_What is expected_
You are asked to reproduce the listing exactly and to omit its pictures.

_Supplied information_
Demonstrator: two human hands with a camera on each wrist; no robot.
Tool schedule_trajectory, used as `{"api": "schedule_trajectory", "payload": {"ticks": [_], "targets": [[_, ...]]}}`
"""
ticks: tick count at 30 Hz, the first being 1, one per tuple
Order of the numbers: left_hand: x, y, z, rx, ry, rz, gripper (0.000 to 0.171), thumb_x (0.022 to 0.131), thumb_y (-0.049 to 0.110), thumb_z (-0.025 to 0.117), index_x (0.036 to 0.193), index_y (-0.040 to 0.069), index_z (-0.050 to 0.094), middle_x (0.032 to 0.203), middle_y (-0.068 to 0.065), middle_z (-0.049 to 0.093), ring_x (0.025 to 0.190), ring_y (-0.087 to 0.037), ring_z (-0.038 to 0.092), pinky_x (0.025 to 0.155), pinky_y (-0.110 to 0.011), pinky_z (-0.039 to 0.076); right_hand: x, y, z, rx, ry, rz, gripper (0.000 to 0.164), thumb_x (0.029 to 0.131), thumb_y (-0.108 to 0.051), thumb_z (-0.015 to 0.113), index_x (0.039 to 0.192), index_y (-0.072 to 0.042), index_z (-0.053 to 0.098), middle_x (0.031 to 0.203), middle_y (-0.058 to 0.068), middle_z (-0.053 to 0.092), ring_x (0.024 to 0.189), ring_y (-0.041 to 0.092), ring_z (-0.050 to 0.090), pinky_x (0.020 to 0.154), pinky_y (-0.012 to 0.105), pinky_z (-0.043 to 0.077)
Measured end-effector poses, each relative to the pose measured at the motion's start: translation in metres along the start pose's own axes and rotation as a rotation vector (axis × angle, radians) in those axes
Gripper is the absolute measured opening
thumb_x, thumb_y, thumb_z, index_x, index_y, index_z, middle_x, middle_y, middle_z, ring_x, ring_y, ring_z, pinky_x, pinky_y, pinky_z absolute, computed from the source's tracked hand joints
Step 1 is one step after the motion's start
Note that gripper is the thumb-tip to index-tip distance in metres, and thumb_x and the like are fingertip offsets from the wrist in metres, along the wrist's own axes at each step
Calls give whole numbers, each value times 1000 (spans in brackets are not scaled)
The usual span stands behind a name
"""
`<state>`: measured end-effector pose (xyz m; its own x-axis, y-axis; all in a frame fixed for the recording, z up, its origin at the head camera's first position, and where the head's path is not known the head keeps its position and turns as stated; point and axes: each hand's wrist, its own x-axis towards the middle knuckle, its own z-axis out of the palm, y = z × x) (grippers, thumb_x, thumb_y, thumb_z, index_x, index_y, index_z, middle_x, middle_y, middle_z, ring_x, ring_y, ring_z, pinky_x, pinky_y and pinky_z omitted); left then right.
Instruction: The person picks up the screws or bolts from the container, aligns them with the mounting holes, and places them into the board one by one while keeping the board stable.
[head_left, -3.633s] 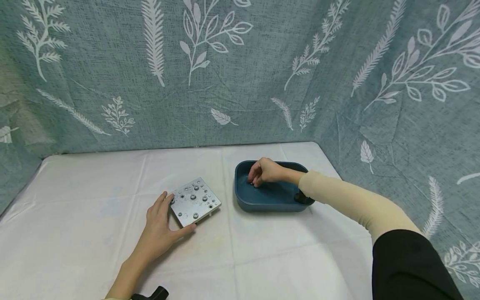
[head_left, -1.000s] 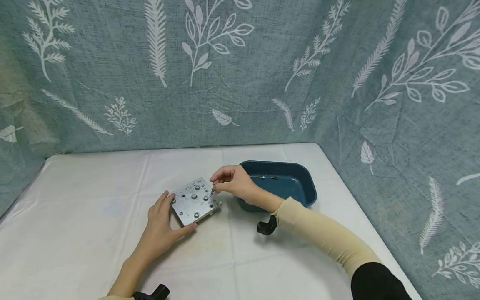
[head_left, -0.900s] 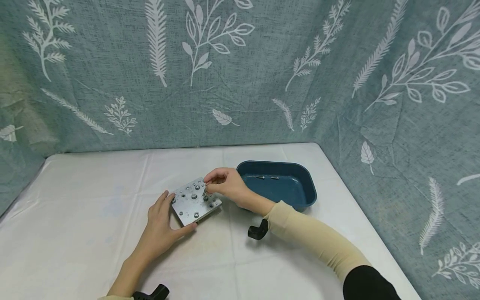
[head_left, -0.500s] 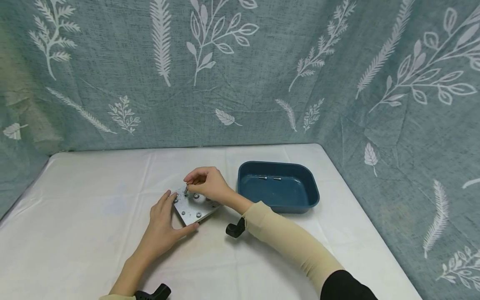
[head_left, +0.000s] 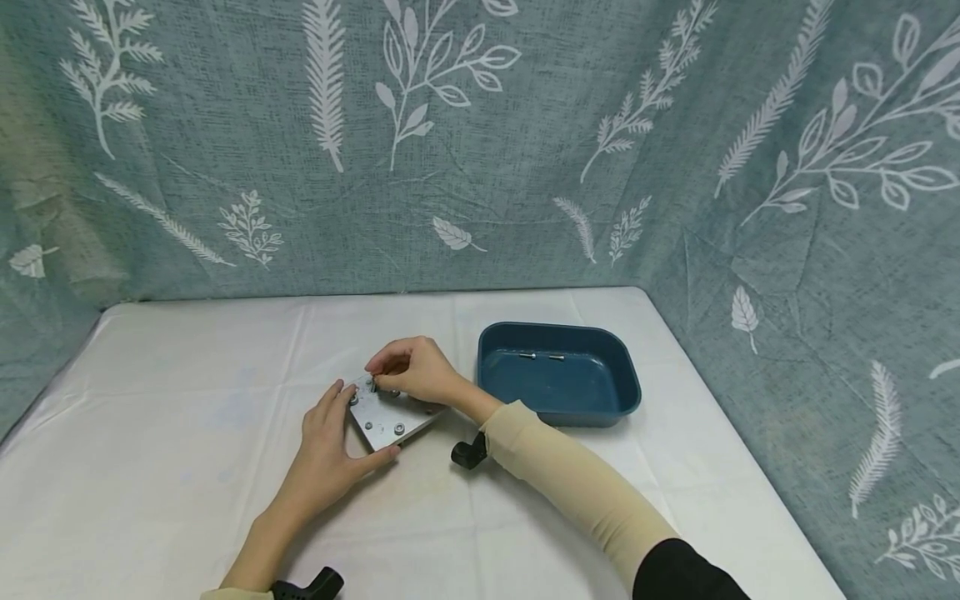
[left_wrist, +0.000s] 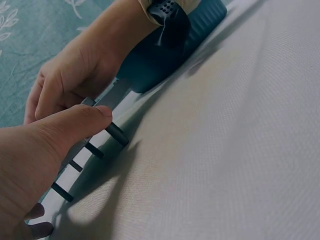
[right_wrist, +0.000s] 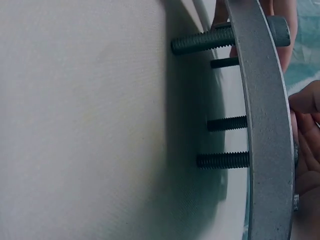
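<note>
A flat silver metal plate (head_left: 382, 414) with holes and several screws set in it is raised off the white cloth by the shanks below. My left hand (head_left: 322, 442) grips it at the left, with fingers along the far edge and thumb at the near corner. My right hand (head_left: 422, 372) pinches a small screw (head_left: 372, 385) upright at the plate's far left part; the fingers cover most of it. In the right wrist view, threaded shanks (right_wrist: 225, 160) stick out beneath the plate's edge (right_wrist: 267, 120), and a thick socket-head bolt (right_wrist: 202, 41) passes through it.
A dark blue tray (head_left: 558, 414) stands right of the plate, behind my right forearm. Two screws (head_left: 528, 356) lie inside it. Wrist camera mounts (head_left: 469, 452) jut out under both wrists. A leaf-patterned curtain (head_left: 480, 167) borders the table at back and right.
My right hand has left the tray with a screw, crossed leftward over the plate, and lowered the screw at its far left part. My left hand keeps its grip on the plate.
</note>
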<state>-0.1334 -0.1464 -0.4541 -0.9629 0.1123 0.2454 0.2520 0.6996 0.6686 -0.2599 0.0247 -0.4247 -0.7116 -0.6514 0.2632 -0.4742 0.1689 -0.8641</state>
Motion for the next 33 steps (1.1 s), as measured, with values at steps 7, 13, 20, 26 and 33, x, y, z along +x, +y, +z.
{"api": "schedule_trajectory", "payload": {"ticks": [7, 13, 20, 26, 33], "targets": [[-1, 0, -2, -13, -15, -11, 108, 75, 48, 84, 150, -4, 26, 156, -26, 16, 137, -50, 17, 101, -68, 30, 1, -2, 5, -192, -80, -42, 14, 87, 0, 72, 97, -8, 77, 91, -8, 71, 80, -2, 63, 74, 16, 52], [-1, 0, -3, -17, -16, 0, 107, 76, 46, 84, 150, -5, 26, 156, -27, 16, 136, -51, 17, 100, -68, 31, -1, -15, 5, -397, -113, -62, 18, 88, 1, 70, 102, -7, 76, 100, -2, 72, 85, -1, 62, 74, 11, 48], [2, 2, 1, -13, -19, -9, 110, 74, 48, 85, 150, -5, 26, 155, -27, 16, 137, -51, 16, 102, -69, 28, -27, -37, -38, -464, -26, -135, 17, 91, -1, 67, 105, -4, 75, 98, 3, 72, 86, 9, 64, 73, 18, 52], [2, 4, 4, -12, -47, -53, 114, 71, 48, 86, 151, -5, 24, 157, -27, 14, 139, -49, 14, 106, -67, 24, -59, -29, -100, -374, 153, -12, 12, 92, -5, 69, 100, -9, 76, 93, -2, 71, 80, 7, 64, 69, 23, 54], [2, 4, 1, 8, -39, -50, 113, 72, 46, 86, 151, -6, 23, 157, -27, 13, 139, -50, 15, 105, -67, 25, -77, -7, -149, -365, 229, 118, 10, 90, -7, 72, 98, -3, 76, 91, 0, 72, 80, 13, 66, 72, 30, 55]]}}
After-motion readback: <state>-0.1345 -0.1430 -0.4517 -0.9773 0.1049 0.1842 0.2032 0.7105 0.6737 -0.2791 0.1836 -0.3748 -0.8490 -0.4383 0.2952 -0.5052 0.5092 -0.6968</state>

_Output for this exercise_
Demonstrator: two human hands with a camera on each wrist; no robot.
Tool schedule_trajectory, used as `{"api": "schedule_trajectory", "payload": {"ticks": [_], "targets": [[_, ...]]}}`
"""
ticks: tick count at 30 Hz, the first being 1, one per tuple
Order of the numbers: left_hand: x, y, z, rx, ry, rz, gripper (0.000 to 0.171), thumb_x (0.022 to 0.131), thumb_y (-0.049 to 0.110), thumb_z (-0.025 to 0.117), index_x (0.036 to 0.193), index_y (-0.040 to 0.069), index_z (-0.050 to 0.094), middle_x (0.032 to 0.203), middle_y (-0.068 to 0.065), middle_z (-0.049 to 0.093), ring_x (0.025 to 0.190), ring_y (-0.087 to 0.037), ring_z (-0.038 to 0.092), pinky_x (0.025 to 0.155), pinky_y (-0.110 to 0.011), pinky_z (-0.039 to 0.076); right_hand: x, y, z, rx, ry, rz, gripper (0.000 to 0.164), thumb_x (0.029 to 0.131), thumb_y (-0.108 to 0.051), thumb_z (-0.015 to 0.113), index_x (0.039 to 0.192), index_y (-0.072 to 0.042), index_z (-0.053 to 0.098), middle_x (0.031 to 0.203), middle_y (-0.058 to 0.068), middle_z (-0.053 to 0.092), ring_x (0.024 to 0.189), ring_y (-0.041 to 0.092), ring_z (-0.050 to 0.090), pinky_x (0.020 to 0.154), pinky_y (-0.012 to 0.105), pinky_z (-0.043 to 0.077)
Measured end-effector poses, each relative to the pose measured at the motion's start: translation in metres along the start pose's own axes and rotation as a rotation vector (axis × angle, radians) in those axes
Gripper is the absolute measured opening
thumb_x, thumb_y, thumb_z, index_x, index_y, index_z, middle_x, middle_y, middle_z, ring_x, ring_y, ring_z, pinky_x, pinky_y, pinky_z absolute, computed from the source's tracked hand joints
Step 1 is one step after the motion's start
Note that gripper is the thumb-tip to index-tip distance in metres, and thumb_x and the like are fingertip offsets from the wrist in metres, along the wrist's own axes at each step
Calls give whole numbers, each value times 1000 (spans in brackets are not scaled)
The usual span stands behind a name
"""
`<state>`: measured end-effector pose (xyz m; its own x-axis, y-axis; all in a frame fixed for the recording, z up, its origin at the head camera's first position, and where the head's path is not known the head keeps its position and turns as stated; point and axes: each hand's wrist, its own x-axis towards the middle knuckle, its own z-axis out of the palm, y = z × x) (grippers, thumb_x, thumb_y, thumb_z, index_x, index_y, index_z, middle_x, middle_y, middle_z, ring_x, ring_y, ring_z, pinky_x, pinky_y and pinky_z omitted); left then right.
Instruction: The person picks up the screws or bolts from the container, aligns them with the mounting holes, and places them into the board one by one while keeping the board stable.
[head_left, -3.633s] 
[head_left, -1.000s] 
[head_left, -0.900s] 
[head_left, -0.500s] 
[head_left, +0.000s] 
[left_wrist, +0.000s] 
[right_wrist, +0.000s] 
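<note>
A flat silver metal plate (head_left: 382, 414) with holes and several screws set in it is raised off the white cloth by the shanks below. My left hand (head_left: 322, 442) grips it at the left, with fingers along the far edge and thumb at the near corner. My right hand (head_left: 422, 372) pinches a small screw (head_left: 372, 385) upright at the plate's far left part; the fingers cover most of it. In the right wrist view, threaded shanks (right_wrist: 225, 160) stick out beneath the plate's edge (right_wrist: 267, 120), and a thick socket-head bolt (right_wrist: 202, 41) passes through it.
A dark blue tray (head_left: 558, 414) stands right of the plate, behind my right forearm. Two screws (head_left: 528, 356) lie inside it. Wrist camera mounts (head_left: 469, 452) jut out under both wrists. A leaf-patterned curtain (head_left: 480, 167) borders the table at back and right.
My right hand has left the tray with a screw, crossed leftward over the plate, and lowered the screw at its far left part. My left hand keeps its grip on the plate.
</note>
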<state>-0.1334 -0.1464 -0.4541 -0.9629 0.1123 0.2454 0.2520 0.6996 0.6686 -0.2599 0.0247 -0.4247 -0.7116 -0.6514 0.2632 -0.4742 0.1689 -0.8641</state>
Motion for the next 33 steps (1.1 s), as measured, with values at steps 7, 13, 20, 26 and 33, x, y, z along +x, +y, +z.
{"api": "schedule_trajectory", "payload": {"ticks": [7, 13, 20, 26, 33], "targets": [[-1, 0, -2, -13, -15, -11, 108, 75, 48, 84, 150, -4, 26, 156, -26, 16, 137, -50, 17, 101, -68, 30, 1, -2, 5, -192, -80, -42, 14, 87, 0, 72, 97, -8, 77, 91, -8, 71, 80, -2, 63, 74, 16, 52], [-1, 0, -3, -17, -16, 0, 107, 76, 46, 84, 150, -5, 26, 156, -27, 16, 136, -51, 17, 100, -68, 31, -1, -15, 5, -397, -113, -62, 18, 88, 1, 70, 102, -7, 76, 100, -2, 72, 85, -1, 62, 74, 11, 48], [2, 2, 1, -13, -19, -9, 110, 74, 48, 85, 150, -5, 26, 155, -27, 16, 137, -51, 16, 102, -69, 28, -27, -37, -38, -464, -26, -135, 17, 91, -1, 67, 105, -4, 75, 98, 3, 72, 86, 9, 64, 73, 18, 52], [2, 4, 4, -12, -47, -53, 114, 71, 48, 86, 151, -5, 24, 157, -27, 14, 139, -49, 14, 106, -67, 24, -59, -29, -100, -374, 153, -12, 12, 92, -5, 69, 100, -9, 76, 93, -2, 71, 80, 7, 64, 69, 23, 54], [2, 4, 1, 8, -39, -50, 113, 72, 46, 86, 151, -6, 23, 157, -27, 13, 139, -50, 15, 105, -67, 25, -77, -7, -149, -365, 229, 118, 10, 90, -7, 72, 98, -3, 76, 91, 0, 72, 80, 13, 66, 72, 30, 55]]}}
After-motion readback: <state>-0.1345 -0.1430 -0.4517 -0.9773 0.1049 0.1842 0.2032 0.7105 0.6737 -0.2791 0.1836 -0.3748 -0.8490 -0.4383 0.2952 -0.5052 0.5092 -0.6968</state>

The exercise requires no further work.